Este historicismo maniqueo es bastante congruente con la experiencia de los últimos años, marcados por un crudo y bipolar enfrentamiento político. Por otro lado, resulta altamente funcional para la explicación que propone el Gobierno actual para su política cultural, explicación fundada en una simplista dialéctica entre lo carca y lo progresista. Y, sin embargo, suscita bastante perplejidad y preocupación por lo inveraz de la descripción en que se basa y por los efectos que pueda llegar a producir en el presente.

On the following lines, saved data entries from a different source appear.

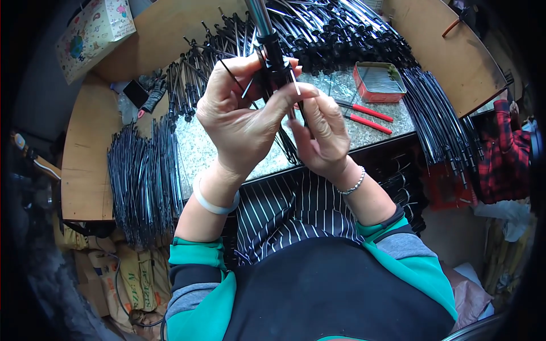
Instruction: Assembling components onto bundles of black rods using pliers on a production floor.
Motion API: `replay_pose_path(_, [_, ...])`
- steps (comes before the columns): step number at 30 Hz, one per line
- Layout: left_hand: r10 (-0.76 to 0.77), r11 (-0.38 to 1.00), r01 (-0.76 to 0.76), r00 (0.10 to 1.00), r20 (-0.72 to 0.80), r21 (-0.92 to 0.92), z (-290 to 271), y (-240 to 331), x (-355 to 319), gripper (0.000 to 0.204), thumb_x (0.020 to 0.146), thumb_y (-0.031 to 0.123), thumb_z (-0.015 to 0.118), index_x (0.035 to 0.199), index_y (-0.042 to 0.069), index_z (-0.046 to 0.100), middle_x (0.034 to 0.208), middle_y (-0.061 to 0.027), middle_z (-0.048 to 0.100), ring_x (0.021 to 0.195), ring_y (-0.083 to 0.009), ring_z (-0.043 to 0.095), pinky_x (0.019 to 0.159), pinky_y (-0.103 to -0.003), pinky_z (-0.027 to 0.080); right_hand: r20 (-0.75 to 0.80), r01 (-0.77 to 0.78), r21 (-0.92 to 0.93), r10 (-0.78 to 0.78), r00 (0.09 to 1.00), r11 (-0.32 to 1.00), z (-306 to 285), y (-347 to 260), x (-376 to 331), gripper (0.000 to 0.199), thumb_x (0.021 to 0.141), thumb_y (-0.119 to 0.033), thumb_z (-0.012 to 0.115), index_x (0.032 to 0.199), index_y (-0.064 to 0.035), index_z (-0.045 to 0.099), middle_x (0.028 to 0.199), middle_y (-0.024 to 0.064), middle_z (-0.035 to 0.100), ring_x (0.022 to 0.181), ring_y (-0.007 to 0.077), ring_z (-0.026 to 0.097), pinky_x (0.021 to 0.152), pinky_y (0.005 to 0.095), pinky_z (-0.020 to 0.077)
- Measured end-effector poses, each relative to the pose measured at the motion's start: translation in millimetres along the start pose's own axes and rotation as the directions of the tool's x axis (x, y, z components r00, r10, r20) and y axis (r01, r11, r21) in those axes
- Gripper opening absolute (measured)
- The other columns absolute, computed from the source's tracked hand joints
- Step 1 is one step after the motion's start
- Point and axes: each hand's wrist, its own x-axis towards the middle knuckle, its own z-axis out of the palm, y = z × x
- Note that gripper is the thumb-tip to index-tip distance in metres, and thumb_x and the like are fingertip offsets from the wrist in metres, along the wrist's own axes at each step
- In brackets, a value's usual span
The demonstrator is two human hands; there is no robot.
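An umbrella frame [272, 52] with a shiny metal shaft and black plastic fittings rises above the table, its top cut off by the picture's upper edge. My left hand [239, 122] is closed around the black fitting from the left. Close against it on the right, my right hand [325, 132] has bent fingers pinching at the same frame's thin black ribs [286, 146], which hang below the hands. A thin, pale wire-like piece [297, 84] sticks up by my left thumb. The fingertips partly hide one another, so the exact grip point is unclear.
Red-handled pliers [369, 112] and a red tin [378, 98] of thin pins lie to the right on the speckled tabletop [199, 153]. Bundles of black ribs [145, 176] overhang the left edge; more [438, 113] lie right. Umbrella shafts [335, 34] pile up behind. A phone [136, 92] and gloves [153, 91] lie far left.
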Motion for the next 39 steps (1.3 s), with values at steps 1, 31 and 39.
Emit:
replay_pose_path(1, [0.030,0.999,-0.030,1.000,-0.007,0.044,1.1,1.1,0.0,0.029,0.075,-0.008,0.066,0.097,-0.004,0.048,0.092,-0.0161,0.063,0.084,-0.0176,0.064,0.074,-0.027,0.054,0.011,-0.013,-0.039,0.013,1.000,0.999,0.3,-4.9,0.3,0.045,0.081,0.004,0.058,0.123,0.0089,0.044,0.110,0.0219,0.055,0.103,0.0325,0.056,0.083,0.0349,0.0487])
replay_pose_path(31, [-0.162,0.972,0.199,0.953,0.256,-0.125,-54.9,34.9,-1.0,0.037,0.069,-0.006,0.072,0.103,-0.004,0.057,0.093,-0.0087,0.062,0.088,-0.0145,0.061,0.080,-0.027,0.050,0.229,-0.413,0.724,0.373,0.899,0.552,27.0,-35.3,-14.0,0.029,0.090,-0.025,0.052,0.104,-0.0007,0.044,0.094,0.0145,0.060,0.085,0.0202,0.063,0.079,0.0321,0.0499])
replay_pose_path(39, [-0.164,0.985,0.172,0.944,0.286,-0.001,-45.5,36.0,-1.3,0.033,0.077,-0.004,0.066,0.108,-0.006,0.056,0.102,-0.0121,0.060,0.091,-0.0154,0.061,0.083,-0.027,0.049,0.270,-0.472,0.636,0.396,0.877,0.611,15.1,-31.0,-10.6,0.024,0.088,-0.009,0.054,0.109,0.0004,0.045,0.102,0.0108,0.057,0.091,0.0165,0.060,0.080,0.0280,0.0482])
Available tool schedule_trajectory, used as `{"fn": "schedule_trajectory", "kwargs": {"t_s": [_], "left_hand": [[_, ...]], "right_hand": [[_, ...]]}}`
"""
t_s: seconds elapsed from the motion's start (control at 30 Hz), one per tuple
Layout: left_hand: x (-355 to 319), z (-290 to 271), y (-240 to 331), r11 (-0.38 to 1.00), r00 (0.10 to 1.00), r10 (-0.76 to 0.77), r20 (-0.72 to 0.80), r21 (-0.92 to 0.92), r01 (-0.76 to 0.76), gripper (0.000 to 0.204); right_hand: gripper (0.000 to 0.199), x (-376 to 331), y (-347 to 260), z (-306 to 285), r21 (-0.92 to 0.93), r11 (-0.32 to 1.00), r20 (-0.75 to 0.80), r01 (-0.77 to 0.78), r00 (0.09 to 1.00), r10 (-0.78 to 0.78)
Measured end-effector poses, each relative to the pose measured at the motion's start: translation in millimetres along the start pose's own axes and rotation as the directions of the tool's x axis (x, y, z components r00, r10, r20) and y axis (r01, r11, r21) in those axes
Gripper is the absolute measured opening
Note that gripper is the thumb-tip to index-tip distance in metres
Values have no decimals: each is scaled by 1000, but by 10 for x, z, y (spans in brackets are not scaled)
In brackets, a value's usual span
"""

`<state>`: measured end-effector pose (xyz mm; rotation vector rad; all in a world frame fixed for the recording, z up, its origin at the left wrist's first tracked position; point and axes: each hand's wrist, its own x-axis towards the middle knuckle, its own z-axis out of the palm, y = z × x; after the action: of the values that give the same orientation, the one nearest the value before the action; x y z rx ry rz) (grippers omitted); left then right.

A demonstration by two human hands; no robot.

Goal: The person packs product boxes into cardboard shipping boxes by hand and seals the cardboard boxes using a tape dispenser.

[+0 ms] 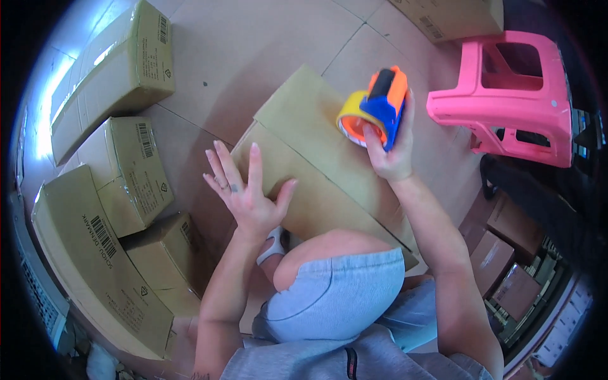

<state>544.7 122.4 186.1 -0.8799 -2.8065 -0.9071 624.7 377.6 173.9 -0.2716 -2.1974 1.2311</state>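
A plain brown cardboard box (310,136) stands on the floor in front of my knees, its top flaps folded together along a seam. Over its right side, my right hand (396,149) grips a blue and orange tape dispenser (384,104) loaded with a yellow roll of tape. My left hand (253,196) hovers near the box's left edge with fingers spread and nothing in them; a ring shows on one finger. Whether the left palm touches the cardboard I cannot tell.
Several taped cartons (117,177) stand along the left. A pink plastic stool (516,95) lies tipped at the right. Another carton (453,19) sits at the far right, and small brown boxes (491,259) are stacked at the lower right. Tiled floor (253,38) shows beyond the box.
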Motion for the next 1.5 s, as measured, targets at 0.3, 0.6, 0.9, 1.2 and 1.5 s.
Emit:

Sucede que los seres humanos, como ha escrito John L. Gaddis, avanzamos valientemente hacia el futuro, pero lo hacemos de espaldas, con los ojos clavados en el pasado. Nuestra única guía es nuestra experiencia. De ahí que la construcción del pasado sea una tarea tan importante para cualquier sociedad y de ahí que ciertas reconstrucciones simplistas y míticas de ese pasado puedan acabar emponzoñando tanto el presente como el futuro.